5.1. In geding is of beklaagde te kort is geschoten in de zorg die zij als dierenarts had behoren te betrachten ten opzichte van de hond van klaagster, met betrekking tot welk dier haar hulp was ingeroepen.

5.2. Klaagster verwijt beklaagde dat zij ten onrechte heeft medegedeeld dat bij haar hond sprake was van een tumor. Beklaagde heeft aangevoerd dat, zowel bij palpatie als bij röntgenologisch en echografisch onderzoek een dikte was geconstateerd.

Het College overweegt hierover als volgt.

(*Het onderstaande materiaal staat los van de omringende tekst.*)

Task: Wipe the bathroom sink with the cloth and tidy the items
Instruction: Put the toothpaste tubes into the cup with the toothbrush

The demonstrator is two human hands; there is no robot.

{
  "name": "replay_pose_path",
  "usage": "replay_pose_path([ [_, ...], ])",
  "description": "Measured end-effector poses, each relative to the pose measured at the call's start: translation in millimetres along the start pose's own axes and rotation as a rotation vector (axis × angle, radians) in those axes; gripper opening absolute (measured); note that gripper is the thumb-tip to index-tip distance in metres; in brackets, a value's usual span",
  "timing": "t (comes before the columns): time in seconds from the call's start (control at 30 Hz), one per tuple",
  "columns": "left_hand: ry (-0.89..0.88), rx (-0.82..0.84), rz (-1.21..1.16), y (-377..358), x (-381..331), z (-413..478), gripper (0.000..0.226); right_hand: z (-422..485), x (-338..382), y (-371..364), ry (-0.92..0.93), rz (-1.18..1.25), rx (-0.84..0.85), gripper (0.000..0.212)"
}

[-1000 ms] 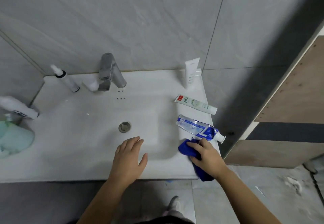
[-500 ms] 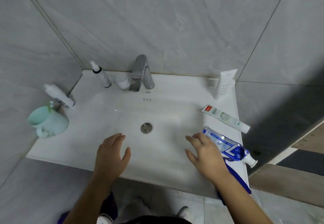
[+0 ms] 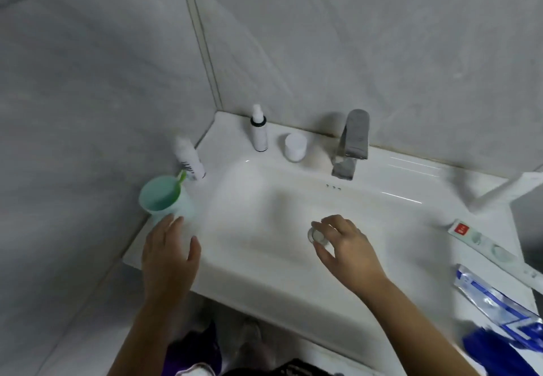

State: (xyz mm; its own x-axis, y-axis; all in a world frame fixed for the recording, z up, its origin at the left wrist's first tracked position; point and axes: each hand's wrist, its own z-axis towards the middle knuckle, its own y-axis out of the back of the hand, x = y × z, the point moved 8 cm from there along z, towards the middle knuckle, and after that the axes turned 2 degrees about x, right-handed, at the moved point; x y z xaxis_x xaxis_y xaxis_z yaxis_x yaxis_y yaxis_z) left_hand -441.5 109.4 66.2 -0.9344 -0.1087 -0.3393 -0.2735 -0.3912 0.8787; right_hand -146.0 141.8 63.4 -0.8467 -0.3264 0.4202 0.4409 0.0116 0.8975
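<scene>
Two hands were held over the sink (image 3: 258, 222). The left hand (image 3: 169, 255), fingers straight and close with the thumb spread, was seen just beside the cup (image 3: 164, 199) at 9 o'clock; contact could not be told. The right hand (image 3: 346, 249), fingers loosely curled and empty, was held above the drain (image 3: 314, 235). The cloth (image 3: 496, 352) was seen at 4 o'clock on the rim, untouched.

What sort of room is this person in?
Most likely a home bathroom. A white washbasin with a chrome faucet sits in a corner of grey tiled walls, a green cup on its rim holds a toothbrush, and a toothpaste tube lies on the right side.
</scene>
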Motion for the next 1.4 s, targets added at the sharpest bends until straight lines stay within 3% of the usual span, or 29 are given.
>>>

5.3. Beklaagde heeft de hond onder sedatie gepalpeerd. Zij heeft daarbij een dikte gevoeld en heeft een röntgenopname gemaakt. De bevindingen zijn gecontroleerd door echografisch onderzoek, dat werd uitgevoerd door een collega. Het College is van oordeel dat dit onderzoek veterinair juist was. Het was gelet op de bevindingen eveneens niet onjuist om een kijkoperatie voor te stellen.

5.4. Ter zitting is vast komen te staan dat beklaagde, toen zij de bevindingen uit het onderzoek met klaagster besprak, heeft medegedeeld dat ofwel sprake zou kunnen zijn van een goedaardig gezwel, of van een kwaadaardig gezwel met mogelijk uitzaaiingen. Ook dit was veterinair niet onjuist.

5.5. De conclusie uit het voorgaande is dat de klacht ongegrond dient te worden verklaard.

6. BESLISSING

Het College:

Verklaart de klacht ongegrond.

Aldus vastgesteld te ‘s- Gravenhage door mr. O. Scheltema – de Nie, voorzitter, en door de leden drs. J.A.A.M. van Erp, drs. E.K. Dolfijn, drs.Th.A.M. Witjes en drs. J.Hilvering, in tegenwoordigheid van mr. A.G. Hofstede - Bron, secretaris.

Uitgesproken in het openbaar op 15 januari 2009 door mr. O. Scheltema- de Nie, voorzitter, in tegenwoordigheid van mr. A.G. Hofstede - Bron, secretaris.